Пора Михаилу в путь-дорогу. Пришел попрощаться с Женей. Они стоят у парапета Николаевского бульвара, вглядываясь в ночную тьму. В черной воде — россыпи портовых огней. Тихо вздыхает умиротворенный прибой.
— Ты бы только посмотрела, — смеется Михаил, — какая физиономия была у Ксидиаса, когда я выложил деньги на стол! Он до того был уверен, что у меня их нет, что просто для куражу уменьшил сумму неустойки.
— А где же ты взял деньги?
— Фарман одолжил. Я ведь на его аппарате буду участвовать в состязаниях.
Женя рада за Михаила. Он свободен, устремлен в будущее. А что ни о чем, кроме авиации, не говорит даже с ней?.. Что ж… Опять расставание и, видно, надолго…
Шумный успех, всеобщее признание достижений земляка, казалось бы, обязывают членов Одесского аэроклуба ко многому, но увы! При первом же голосовании о приеме Ефимова в члены клуба, его… забаллотировали! Это, конечно, дело рук аристократов, неприязненно относящихся к «выскочке-мужику». Есть все основания полагать, что в этом велика «заслуга» и банкира Ксидиаса. Хотя делец в накладе не остался — как-никак получил неустойку, отлично заработал на полетах и выгодно продал аэроплан Уточкину с компанией, — все же он затаил злобу. Субсидируемые им газеты всячески чернят Ефимова за «измену хозяину».
Михаил вынашивает большие планы. Во Франции он видел, как правительство, промышленники не жалеют средств, чтобы получить для армии новый могучий вид техники — аэроплан. Субсидии на развитие авиации увеличиваются там с каждым годом. То же наблюдается и в ряде других стран. Чувствуя приближение новой войны, каждое государство старается укрепить свою обороноспособность. Царская Россия плетется в хвосте: здесь еще только дебатируется вопрос о собственном воздушном флоте. Вместо того чтобы создавать свою авиационную промышленность, правительство делает ставку на иностранные фирмы…

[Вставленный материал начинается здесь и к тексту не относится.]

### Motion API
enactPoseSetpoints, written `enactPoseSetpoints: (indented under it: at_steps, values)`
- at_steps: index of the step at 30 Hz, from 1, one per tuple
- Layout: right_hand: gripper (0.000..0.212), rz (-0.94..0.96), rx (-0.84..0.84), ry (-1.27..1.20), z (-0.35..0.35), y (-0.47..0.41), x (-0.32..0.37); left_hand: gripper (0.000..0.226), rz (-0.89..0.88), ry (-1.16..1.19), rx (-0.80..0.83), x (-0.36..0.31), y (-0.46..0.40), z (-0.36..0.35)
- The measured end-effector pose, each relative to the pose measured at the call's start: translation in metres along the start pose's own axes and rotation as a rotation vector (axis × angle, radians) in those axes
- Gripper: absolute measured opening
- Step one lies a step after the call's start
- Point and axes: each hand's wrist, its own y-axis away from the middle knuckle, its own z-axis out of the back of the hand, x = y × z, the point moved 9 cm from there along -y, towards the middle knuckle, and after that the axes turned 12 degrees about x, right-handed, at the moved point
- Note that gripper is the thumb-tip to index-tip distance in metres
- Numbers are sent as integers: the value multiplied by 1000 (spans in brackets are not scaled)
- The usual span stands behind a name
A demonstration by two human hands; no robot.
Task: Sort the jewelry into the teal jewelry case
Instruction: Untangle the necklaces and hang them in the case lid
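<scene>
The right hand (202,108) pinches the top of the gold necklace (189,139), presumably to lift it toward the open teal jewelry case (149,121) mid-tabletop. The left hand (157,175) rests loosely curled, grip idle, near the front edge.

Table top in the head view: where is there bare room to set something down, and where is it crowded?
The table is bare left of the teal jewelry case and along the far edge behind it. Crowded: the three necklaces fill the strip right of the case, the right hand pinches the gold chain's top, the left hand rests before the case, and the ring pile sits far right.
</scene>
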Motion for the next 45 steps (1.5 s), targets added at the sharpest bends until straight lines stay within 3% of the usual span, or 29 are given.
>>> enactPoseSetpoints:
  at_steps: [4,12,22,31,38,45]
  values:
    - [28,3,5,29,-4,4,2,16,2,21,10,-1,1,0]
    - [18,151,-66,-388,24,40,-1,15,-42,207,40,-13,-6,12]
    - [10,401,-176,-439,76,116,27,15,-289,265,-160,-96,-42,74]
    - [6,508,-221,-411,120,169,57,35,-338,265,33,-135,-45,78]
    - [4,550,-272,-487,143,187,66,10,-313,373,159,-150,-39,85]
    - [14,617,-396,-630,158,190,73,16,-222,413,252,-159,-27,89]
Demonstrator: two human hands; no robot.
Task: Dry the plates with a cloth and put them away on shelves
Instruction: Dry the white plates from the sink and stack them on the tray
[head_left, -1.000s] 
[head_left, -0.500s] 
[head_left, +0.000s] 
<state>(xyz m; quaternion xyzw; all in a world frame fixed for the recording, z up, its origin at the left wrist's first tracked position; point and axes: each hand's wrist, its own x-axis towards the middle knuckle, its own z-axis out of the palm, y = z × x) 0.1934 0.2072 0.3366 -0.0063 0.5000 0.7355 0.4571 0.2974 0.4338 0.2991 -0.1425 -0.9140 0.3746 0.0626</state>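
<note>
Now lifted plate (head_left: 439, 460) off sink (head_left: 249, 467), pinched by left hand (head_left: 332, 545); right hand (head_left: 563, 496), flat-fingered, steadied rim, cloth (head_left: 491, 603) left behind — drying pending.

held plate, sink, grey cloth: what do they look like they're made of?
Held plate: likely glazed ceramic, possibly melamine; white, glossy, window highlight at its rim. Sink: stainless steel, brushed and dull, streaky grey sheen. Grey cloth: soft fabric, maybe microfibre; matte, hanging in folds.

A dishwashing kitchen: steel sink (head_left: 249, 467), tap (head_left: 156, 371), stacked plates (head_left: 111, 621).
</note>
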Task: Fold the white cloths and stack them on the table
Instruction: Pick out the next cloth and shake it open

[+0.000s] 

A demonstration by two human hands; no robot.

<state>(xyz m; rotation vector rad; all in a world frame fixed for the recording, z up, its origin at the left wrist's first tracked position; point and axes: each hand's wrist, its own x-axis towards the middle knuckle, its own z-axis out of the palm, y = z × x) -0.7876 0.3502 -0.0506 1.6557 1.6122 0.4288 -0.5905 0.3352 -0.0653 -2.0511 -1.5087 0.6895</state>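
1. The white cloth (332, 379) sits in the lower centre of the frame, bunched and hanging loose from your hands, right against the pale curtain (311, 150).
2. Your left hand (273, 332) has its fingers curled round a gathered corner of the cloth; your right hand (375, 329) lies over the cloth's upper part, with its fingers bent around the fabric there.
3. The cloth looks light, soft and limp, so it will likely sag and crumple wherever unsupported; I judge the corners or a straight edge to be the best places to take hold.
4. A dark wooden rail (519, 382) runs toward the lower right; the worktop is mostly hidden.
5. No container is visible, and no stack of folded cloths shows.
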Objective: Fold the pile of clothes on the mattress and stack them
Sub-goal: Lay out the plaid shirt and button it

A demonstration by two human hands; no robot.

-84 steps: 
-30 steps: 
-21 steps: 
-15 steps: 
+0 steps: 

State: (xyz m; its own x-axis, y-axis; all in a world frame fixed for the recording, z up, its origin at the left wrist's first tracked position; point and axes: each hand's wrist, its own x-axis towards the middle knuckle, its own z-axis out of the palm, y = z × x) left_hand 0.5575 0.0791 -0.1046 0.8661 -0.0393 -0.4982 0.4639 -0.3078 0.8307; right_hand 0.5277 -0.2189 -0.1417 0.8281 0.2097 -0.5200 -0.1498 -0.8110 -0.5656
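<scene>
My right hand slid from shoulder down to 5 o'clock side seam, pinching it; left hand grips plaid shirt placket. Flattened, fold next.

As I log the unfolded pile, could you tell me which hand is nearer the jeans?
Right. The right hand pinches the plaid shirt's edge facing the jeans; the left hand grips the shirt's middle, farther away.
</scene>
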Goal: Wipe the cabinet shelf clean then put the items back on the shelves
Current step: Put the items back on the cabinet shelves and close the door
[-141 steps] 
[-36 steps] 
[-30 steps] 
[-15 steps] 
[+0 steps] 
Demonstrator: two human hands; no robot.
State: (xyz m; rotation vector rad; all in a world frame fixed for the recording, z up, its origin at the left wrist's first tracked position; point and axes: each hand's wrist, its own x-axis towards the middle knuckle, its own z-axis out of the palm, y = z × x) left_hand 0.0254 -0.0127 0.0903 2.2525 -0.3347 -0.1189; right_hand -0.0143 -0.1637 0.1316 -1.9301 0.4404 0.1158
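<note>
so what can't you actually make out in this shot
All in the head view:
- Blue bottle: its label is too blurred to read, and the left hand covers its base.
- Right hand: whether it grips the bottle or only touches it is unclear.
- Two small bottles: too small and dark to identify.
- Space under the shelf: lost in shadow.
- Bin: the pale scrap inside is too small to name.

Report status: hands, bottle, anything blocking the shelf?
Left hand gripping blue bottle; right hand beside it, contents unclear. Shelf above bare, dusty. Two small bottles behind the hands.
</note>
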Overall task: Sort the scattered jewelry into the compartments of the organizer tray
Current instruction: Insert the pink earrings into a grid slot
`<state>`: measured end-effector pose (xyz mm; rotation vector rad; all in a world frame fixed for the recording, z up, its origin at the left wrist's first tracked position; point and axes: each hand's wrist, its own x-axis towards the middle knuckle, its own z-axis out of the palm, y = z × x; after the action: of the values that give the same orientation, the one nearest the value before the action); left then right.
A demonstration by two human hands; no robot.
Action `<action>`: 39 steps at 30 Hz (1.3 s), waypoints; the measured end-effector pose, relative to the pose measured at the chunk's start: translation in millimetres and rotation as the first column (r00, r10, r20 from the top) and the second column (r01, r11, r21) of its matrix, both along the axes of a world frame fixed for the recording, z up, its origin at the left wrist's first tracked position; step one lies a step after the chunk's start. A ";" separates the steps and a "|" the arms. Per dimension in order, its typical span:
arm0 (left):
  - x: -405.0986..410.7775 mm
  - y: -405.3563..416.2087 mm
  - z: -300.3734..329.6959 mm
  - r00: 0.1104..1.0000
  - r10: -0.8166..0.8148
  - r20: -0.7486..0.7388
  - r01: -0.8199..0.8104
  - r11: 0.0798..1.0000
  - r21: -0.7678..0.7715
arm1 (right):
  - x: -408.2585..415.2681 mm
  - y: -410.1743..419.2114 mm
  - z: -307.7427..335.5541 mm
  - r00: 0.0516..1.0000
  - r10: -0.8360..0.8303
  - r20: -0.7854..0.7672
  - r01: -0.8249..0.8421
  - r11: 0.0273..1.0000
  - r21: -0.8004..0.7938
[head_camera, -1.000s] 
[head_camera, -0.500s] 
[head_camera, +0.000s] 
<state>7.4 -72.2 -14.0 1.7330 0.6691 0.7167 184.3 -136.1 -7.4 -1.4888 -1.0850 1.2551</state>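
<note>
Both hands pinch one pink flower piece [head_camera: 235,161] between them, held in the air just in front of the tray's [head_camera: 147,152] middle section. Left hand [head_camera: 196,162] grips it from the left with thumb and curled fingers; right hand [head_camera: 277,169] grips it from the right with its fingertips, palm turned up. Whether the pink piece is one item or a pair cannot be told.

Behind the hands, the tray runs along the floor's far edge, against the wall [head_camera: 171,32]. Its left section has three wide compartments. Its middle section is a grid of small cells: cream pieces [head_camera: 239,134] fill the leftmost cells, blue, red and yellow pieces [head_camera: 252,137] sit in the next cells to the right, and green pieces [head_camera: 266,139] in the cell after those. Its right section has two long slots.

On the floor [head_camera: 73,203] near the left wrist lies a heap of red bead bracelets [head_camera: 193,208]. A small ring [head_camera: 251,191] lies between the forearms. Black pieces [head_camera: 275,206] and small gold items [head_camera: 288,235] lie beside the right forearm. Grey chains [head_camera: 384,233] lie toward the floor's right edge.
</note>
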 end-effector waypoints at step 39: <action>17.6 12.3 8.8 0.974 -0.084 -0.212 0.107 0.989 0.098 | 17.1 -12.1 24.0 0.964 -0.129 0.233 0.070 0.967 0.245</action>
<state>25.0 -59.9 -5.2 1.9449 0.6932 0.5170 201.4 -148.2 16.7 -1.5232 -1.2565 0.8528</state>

Тщательно обдумав свои замыслы, Михаил решает начать с небольшого. Перед отъездом во Францию он направляет в Петербург на имя военного министра телеграмму:
«Выдвинутый судьбой в ряды первоклассных авиаторов, жду с нетерпением того момента, когда, освобожденный от всякого рода контрактов и нравственных обязательств по отношению к фирме и некоторым лицам, давшим мне возможность занять нынешнее положение среди авиаторов, я предложу свои услуги моей дорогой родине… Мне больно слышать, что Фарман вызван в Петербург для сдачи аппаратов и обучения пилотажу офицеров. Между тем как я — сын России — делал то же во Франции безвозмездно… Мой брат отбывает воинскую повинность в Тифлисе. Прошу о двухмесячном отпуске для него за границу, где обучу его искусству управлять аэропланом, куплю аэроплан новейшей конструкции и передам его военному ведомству…».[16]
Владимир
На глухом, затерявшемся в сопках разъезде Китайско-Восточной железной дороги, где за сотни верст не встретишь селений, где даже самому пришлось принимать новорожденную дочь, Владимир живет богатой духовной жизнью. Он привез с собой ящик книг, выписывает журналы «Нива» и «Вестник Европы», пристально следит за новостями техники.
Здесь, «на краю света», каждая весточка от родных и друзей — большое, волнующее событие.
«Как там Надя? Уссурийского тигра еще не приручила? — пишет Михаил. — Жаль мне вашего зверинца в Ирше! Заяц был уморительный!» Брат напоминает о светлом, еще ничем не омраченном периоде их жизни с Надей, когда после окончания киевских курсов Владимира направили на вновь открытый участок железной дороги Киев — Ковель помощником начальника небольшой полесской станции Ирши. Надя вовсе не тяготилась тем, что променяла родной Киев на этакую глушь. С детства любила она цветы, птиц, а здесь всего этого было вдоволь! Сразу же за станционными строениями начинался лес. Вот и поселились у них в доме лисенок, белка, а по двору бегал забавный козленок с колокольчиком. Вскоре по линии прошел слух, что помощник начальника станции завел зверинец, и друзья старались пополнить его. Прислали ежа, зайца и черепаху.